To answer your question, you have to know which of the above types is used by the DRM you are interested in making random access too.

For that information, you'll have to go to some other source of information than MobileRead.
Sorry, we don't disturb other people's I.P. here.

- - - -

You had better check your prior source(s) of information, that is most likely **bits** not **bytes** (block sizes are usually referred to by their **bit length** in cryptology but I don't have a clue what is the common practice in DRM methods).

Interesting, so I don't necessarily need to decrypt anything. To put it more succinctly I want to use Amazon's location values to extract passages from a .mobi, then decode them into legible text. The DRM is something slightly different although I'm also interested in it.

Though maybe the existing anti-DRM solutions will render the above impossible due to loss of interstitial meta data.

knc1 · 06-21-2015, 05:58 PM

Quote:

Originally Posted by kyzcreig

So I actually don't want to decrypt anything, I believe what I would make would have general utility.

To put it more succinctly I want to use Amazon's location values to extract passages from text.

DRM is irrelevant here and of course removing it wouldn't solve my problems either.

The passages would be a bit hard to read if they were encrypted and you didn't decrypt them.

Plus, DRM was mentioned in the title of this thread.
Which is the reason I thought it would be relevant.

- - - -

Ah, which leaves only a question of the sort of measure that Amazon is using.

It might be bytes or characters.
For the starting location, either would be possible.
For the length, either would be possible.
("possible" because nothing is going to translate or convert the text encoding between making the notation and looking it up.)

My own first guess would be starting location in bytes and length in characters (remember, Kindles handle multi-byte character sets).

I don't know but a bit of experimenting (on a non-DRM protected document) should tell you what types of measurement units are being used.

- - - -

If the same code was to be used for both DRM and non-DRM protected documents - -
then the values would be two part values:
Block number and Displacement (in either bytes or characters) into the Block.

So a bit (no pun intended) of research into the block size that Amazon uses would still be required.
It should be easy to find experimentally, at least for a non-DRM protected document.

- - - -

Two part position (and length) value systems are common in file systems.
I.E: first block number:depth in bytes of start
similar for length and/or ending position.
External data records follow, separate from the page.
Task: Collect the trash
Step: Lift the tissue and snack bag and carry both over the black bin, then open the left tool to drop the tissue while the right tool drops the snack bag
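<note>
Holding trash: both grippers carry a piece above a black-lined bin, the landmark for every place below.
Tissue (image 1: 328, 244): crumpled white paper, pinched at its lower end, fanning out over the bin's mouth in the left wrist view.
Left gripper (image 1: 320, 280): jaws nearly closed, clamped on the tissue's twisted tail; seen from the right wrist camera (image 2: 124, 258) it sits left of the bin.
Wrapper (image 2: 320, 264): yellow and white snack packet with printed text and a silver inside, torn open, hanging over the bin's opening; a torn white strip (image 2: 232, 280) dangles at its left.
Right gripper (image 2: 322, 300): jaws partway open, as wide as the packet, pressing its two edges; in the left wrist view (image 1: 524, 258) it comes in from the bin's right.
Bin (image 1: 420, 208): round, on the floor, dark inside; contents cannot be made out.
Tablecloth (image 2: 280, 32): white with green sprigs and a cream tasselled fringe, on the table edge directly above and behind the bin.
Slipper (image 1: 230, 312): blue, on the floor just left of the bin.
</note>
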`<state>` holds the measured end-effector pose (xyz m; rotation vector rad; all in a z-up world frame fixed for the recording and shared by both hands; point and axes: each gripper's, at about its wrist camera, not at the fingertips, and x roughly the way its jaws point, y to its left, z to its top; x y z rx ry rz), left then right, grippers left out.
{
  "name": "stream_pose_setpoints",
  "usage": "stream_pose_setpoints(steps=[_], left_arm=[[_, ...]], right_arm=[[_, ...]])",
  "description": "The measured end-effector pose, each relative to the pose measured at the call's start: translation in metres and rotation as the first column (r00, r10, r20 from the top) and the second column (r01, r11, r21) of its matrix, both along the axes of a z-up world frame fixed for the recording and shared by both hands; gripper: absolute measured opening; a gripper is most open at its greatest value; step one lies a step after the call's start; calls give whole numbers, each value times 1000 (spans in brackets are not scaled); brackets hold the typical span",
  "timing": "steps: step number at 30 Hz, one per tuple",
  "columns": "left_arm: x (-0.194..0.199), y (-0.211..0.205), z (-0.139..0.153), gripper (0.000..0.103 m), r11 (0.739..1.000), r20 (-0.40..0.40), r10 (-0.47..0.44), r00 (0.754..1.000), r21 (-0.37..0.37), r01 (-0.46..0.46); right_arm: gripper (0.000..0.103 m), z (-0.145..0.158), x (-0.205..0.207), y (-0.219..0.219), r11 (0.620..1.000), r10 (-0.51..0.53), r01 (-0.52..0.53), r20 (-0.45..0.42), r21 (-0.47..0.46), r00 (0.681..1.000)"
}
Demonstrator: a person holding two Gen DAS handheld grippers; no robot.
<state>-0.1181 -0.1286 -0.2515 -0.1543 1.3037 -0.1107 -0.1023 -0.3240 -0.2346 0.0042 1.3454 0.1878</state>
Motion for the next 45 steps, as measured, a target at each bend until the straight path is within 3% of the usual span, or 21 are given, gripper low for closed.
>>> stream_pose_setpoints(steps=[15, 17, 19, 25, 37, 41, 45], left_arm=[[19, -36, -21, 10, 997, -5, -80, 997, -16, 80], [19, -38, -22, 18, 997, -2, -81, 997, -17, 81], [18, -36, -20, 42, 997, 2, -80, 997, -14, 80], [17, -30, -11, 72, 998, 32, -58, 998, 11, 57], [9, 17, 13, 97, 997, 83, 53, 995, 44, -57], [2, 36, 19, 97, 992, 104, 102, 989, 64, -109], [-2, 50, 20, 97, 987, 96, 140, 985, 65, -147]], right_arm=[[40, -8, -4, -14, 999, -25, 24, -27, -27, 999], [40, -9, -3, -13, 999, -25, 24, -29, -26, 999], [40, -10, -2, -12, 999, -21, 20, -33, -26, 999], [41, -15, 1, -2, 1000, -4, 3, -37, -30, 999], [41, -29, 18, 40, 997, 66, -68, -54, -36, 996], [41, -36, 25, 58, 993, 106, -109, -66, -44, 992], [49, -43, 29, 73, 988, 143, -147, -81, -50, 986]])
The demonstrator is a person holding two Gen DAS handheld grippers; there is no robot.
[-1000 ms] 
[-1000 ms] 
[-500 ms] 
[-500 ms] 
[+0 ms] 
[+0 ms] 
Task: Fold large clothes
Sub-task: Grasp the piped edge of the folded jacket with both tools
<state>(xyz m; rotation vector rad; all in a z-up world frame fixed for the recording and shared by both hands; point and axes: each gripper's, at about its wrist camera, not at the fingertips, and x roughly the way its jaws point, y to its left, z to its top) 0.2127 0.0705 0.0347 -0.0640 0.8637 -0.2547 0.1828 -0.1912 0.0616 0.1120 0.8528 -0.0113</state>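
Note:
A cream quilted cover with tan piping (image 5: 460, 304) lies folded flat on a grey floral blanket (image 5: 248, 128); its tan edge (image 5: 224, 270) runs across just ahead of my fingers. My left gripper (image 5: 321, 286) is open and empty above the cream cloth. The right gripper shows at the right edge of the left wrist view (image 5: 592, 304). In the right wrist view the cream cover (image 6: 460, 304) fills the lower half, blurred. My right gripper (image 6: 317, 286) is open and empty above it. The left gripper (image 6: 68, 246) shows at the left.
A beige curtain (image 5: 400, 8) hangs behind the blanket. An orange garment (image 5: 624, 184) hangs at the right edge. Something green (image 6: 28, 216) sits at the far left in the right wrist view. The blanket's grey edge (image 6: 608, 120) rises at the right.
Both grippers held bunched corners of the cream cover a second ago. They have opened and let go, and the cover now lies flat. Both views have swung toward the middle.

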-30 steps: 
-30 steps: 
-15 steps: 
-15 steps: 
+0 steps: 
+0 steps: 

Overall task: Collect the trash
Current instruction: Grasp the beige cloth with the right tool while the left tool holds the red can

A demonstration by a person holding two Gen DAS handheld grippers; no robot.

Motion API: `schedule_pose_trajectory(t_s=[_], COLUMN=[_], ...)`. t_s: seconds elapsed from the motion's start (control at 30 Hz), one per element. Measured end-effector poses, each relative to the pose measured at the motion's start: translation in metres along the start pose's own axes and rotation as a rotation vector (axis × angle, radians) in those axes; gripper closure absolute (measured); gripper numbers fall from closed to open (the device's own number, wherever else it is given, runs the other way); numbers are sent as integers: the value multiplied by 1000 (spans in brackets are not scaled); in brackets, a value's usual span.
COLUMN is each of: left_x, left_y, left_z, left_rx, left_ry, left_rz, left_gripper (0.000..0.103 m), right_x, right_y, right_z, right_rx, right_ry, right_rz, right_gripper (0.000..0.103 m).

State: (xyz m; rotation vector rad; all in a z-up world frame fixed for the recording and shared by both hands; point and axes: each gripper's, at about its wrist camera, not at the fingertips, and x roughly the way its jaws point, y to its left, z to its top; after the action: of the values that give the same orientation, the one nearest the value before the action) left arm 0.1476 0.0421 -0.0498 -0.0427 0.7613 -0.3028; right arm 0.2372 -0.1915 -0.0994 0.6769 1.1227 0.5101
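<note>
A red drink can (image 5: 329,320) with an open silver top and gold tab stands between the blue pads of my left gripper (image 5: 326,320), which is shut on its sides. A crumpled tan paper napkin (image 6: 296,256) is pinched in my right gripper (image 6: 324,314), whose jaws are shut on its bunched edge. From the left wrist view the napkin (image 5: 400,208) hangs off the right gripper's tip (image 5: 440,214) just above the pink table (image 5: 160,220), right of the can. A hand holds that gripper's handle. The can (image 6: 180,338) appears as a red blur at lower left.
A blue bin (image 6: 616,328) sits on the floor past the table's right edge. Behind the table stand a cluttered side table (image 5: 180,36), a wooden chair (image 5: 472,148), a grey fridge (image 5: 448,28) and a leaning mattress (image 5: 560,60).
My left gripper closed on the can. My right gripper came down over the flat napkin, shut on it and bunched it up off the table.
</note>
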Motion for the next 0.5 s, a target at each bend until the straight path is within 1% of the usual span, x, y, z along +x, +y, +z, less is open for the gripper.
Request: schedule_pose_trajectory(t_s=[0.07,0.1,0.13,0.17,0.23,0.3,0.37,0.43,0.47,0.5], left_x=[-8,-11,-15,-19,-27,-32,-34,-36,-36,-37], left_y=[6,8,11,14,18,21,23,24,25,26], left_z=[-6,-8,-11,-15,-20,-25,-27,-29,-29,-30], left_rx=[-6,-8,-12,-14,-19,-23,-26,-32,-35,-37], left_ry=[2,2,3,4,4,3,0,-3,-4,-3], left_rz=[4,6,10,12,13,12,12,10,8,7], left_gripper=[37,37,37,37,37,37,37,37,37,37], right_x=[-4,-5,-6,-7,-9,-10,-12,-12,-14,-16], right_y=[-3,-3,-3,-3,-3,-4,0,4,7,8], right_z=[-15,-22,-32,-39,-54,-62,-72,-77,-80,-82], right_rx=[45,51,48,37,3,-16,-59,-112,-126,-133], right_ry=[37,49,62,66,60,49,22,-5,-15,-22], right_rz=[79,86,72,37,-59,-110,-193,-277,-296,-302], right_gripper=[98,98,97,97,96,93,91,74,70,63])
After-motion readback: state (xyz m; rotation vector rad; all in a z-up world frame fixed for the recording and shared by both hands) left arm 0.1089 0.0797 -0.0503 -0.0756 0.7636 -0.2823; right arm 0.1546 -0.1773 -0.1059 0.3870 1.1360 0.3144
eschwartz · 06-21-2015, 08:40 PM

The necessary rules should be documented in calibre's code. The page number scheme has been cracked already, though it remains low-interest... however, the Kindle device driver for calibre includes a feature for calculating pseudorandom page numbers and generating a matching APNX file.

knc1 · 06-22-2015, 07:52 AM

^^ Thanks ^^
It was details about Calibre that I had no idea about.

kyzcreig · 06-25-2015, 02:22 AM

I can confirm the LOC data corresponds to 150 byte chunks, not 128 bytes as I previously thought. I've also managed to decrypt the book and convert to raw HTML. But this leaves me with the presky problem of cleaning the text up.

There's a lot of damaged markup in each of these chunks. Any suggestions on how to deal with this? Or perhaps there's a tool that would automatically scrape the appropriate text, given byte offsets?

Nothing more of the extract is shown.